Work order
The result should be every line in the data below that carries the string "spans".

Data provided
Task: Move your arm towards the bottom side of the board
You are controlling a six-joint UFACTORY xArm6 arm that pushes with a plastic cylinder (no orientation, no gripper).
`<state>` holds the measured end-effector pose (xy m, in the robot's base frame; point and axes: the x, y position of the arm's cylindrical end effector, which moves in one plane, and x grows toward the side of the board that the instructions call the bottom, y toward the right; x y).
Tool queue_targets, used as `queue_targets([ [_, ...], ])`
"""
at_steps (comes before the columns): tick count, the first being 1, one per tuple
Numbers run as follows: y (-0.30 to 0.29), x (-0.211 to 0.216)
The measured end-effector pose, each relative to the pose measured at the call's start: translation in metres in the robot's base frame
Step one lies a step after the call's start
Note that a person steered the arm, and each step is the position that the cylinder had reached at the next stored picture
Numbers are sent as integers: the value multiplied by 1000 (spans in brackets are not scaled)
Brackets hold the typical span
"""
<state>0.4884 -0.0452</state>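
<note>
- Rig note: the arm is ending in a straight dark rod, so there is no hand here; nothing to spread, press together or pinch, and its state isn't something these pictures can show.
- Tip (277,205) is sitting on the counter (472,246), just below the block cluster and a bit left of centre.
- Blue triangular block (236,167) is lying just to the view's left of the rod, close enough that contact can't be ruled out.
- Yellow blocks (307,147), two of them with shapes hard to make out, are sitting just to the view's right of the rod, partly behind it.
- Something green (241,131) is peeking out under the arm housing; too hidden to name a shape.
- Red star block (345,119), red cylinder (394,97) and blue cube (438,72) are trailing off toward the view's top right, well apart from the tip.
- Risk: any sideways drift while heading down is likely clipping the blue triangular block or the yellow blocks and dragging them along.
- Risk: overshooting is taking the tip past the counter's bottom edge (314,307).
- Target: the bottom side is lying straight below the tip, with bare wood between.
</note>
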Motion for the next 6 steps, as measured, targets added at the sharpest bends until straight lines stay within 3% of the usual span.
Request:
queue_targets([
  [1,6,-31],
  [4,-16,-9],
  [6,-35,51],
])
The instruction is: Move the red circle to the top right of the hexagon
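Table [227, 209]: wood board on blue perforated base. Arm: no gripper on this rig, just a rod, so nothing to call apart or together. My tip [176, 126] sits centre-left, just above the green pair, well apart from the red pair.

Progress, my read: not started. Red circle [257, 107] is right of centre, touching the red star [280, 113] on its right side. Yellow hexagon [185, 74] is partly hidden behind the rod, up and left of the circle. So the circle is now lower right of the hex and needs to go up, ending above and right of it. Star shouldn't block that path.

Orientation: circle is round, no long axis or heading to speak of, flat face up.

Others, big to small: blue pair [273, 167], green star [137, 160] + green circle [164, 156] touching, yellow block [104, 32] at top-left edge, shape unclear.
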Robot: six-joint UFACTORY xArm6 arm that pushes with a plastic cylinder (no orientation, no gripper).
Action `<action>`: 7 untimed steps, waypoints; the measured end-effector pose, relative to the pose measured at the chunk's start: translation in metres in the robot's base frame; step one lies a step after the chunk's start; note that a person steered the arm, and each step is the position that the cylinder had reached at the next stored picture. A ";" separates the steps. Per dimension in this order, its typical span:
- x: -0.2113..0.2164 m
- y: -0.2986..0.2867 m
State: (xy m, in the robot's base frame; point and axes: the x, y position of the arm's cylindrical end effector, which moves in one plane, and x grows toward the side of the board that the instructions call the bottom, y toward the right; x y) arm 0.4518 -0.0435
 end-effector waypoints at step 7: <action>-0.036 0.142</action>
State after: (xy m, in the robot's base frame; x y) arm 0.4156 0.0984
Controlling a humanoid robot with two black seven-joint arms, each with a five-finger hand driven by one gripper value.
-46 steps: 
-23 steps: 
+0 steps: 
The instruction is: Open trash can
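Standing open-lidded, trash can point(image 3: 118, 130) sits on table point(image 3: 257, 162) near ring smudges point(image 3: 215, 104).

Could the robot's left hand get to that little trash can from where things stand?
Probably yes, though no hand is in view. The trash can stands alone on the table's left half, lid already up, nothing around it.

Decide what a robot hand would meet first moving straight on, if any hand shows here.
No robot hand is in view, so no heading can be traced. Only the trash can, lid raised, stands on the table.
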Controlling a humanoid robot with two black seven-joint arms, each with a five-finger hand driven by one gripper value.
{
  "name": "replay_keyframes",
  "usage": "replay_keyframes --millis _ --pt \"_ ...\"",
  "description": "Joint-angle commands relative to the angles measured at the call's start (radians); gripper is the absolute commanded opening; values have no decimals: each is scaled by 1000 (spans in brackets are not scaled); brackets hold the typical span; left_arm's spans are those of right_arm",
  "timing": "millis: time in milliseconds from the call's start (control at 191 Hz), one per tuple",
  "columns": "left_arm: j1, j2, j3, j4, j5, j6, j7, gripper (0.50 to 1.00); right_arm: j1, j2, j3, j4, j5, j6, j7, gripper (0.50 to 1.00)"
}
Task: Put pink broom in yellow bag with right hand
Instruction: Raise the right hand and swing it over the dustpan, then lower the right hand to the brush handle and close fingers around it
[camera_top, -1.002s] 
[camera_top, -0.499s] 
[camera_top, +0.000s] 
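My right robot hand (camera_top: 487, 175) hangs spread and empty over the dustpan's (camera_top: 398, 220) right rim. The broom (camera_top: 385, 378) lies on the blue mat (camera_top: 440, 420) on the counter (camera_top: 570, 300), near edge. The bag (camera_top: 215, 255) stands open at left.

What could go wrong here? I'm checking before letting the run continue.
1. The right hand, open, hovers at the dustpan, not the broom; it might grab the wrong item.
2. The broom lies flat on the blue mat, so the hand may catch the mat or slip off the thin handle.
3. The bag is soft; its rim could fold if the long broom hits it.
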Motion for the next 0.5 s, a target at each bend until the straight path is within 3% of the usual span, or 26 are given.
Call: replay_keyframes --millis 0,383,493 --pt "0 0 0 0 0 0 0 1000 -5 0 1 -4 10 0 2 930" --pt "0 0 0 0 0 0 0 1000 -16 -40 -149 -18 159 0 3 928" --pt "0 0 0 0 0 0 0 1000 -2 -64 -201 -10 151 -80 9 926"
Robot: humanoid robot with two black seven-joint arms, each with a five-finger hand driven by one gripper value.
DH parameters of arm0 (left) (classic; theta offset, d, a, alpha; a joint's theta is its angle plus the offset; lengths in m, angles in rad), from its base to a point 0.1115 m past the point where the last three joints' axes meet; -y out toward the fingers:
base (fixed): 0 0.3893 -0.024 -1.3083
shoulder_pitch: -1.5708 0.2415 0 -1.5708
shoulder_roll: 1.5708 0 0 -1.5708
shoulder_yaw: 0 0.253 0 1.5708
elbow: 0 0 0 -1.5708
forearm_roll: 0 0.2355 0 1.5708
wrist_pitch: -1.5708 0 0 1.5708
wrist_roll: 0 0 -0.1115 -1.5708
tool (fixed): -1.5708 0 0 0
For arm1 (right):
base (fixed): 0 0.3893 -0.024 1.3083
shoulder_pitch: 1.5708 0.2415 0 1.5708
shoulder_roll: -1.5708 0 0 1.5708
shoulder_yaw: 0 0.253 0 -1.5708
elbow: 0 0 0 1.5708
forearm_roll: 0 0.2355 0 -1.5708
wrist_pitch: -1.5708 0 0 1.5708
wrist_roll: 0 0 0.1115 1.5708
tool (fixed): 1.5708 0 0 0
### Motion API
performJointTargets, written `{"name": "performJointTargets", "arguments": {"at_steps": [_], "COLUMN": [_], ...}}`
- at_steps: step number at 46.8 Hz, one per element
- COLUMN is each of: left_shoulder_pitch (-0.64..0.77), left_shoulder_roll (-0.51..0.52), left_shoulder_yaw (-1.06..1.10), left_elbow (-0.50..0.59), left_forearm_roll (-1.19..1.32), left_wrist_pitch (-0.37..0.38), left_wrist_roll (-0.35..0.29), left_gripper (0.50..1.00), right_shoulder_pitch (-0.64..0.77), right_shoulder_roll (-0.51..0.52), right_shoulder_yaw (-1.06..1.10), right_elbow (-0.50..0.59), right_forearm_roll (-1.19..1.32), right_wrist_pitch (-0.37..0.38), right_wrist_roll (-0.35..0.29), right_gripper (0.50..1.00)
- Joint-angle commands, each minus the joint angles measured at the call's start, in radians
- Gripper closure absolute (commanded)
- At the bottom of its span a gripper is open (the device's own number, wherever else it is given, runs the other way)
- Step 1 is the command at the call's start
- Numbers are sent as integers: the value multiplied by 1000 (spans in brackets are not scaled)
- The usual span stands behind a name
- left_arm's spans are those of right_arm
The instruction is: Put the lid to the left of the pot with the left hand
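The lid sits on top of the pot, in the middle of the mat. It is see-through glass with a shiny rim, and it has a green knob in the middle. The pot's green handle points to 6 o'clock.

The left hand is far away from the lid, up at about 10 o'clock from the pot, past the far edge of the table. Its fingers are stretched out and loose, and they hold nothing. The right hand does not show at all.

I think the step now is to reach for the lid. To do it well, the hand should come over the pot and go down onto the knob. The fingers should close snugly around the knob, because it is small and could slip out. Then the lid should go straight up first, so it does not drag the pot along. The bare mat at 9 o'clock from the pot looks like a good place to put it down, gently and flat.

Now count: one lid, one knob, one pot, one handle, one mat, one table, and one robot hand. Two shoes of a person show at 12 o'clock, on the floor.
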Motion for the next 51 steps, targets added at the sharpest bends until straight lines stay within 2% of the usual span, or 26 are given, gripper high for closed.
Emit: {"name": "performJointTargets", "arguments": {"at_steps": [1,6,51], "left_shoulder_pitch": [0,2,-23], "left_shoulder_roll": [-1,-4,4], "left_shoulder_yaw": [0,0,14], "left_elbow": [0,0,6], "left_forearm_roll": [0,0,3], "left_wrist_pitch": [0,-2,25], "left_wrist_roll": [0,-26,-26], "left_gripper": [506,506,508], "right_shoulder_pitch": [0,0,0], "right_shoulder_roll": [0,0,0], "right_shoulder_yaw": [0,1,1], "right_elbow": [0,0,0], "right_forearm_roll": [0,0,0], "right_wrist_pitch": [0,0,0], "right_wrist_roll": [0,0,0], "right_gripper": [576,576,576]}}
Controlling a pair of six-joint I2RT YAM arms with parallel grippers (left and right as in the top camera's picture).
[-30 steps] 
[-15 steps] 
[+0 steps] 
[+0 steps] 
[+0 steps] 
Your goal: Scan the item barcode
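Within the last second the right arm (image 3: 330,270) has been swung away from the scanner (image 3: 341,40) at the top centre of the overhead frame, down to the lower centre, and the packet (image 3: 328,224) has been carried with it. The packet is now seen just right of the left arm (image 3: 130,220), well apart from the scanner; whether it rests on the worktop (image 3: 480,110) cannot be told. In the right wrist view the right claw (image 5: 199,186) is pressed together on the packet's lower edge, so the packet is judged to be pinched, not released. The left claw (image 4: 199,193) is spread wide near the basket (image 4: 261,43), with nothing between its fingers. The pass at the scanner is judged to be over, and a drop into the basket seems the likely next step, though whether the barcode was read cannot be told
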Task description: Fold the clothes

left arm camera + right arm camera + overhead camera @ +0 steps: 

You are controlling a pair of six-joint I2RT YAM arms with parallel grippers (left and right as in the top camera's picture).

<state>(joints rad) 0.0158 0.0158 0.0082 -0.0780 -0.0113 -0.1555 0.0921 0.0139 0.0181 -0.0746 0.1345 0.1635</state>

Response to this task
Numbers are sent as integers: the value multiplied by 1000 (spans in brackets are not scaled)
  "description": "Joint-angle commands relative to the angles measured at the call's start (radians); gripper is the absolute commanded opening; values have no decimals: each is scaled by 1000 (spans in brackets are not scaled); brackets hold the typical span; left_arm's spans are those of right_arm",
- Numbers are sent as integers: the value multiplied by 1000 (spans in brackets are not scaled)
- left_arm's spans are those of right_arm

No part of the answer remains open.